*What this task involves:*
All that is needed is an exact copy of the lines from the beginning of the data below through the line containing "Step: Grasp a", minus the pictures.

+++ Dataset excerpt +++

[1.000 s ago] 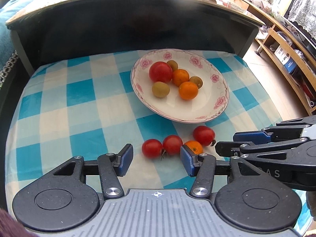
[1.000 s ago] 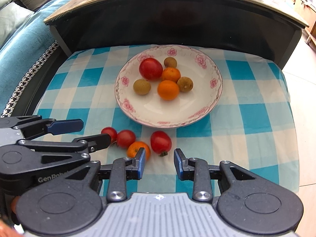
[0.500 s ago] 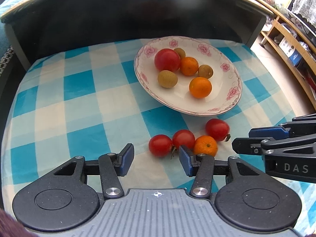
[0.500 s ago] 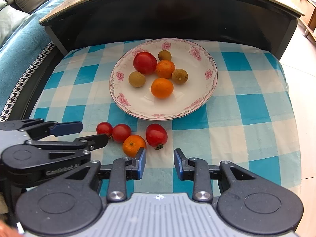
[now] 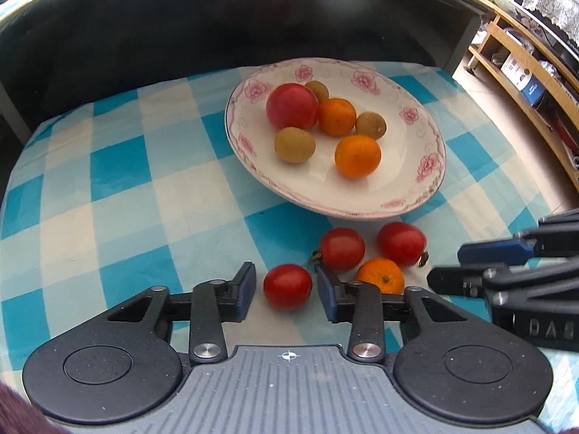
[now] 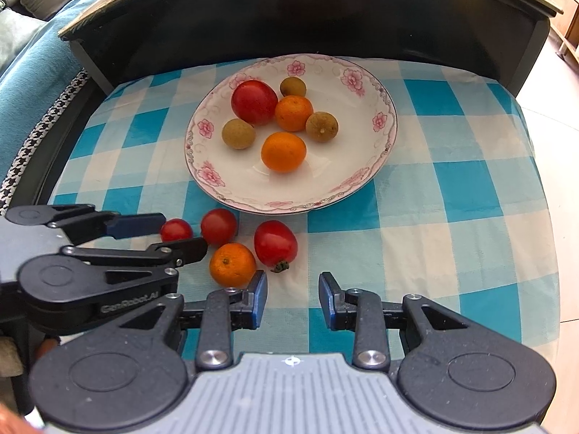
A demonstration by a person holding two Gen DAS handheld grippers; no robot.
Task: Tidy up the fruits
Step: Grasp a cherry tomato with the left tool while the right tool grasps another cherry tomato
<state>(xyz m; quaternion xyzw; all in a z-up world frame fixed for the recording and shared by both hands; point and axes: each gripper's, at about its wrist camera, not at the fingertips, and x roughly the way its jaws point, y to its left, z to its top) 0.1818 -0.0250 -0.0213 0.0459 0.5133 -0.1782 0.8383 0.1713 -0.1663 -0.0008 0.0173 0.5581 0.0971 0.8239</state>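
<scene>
Left gripper (image 5: 286,294) closing around a tomato (image 5: 287,286), pads not yet touching. Right gripper (image 6: 292,300), narrowly parted, holds nothing; orange (image 6: 232,264) at its ten o'clock.

Glossy glazed plate (image 5: 427,137), matt checked cloth (image 5: 119,195), smooth shiny tomato (image 5: 287,286), probably plastic matt claw (image 5: 286,294)
</scene>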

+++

*Result of this task:*
[1.000 s ago] 
[1.000 s ago] 
[0.500 s ago] 
[0.500 s ago] 
[now] 
[now] 
A demonstration by a person holding two Gen DAS handheld grippers; no robot.
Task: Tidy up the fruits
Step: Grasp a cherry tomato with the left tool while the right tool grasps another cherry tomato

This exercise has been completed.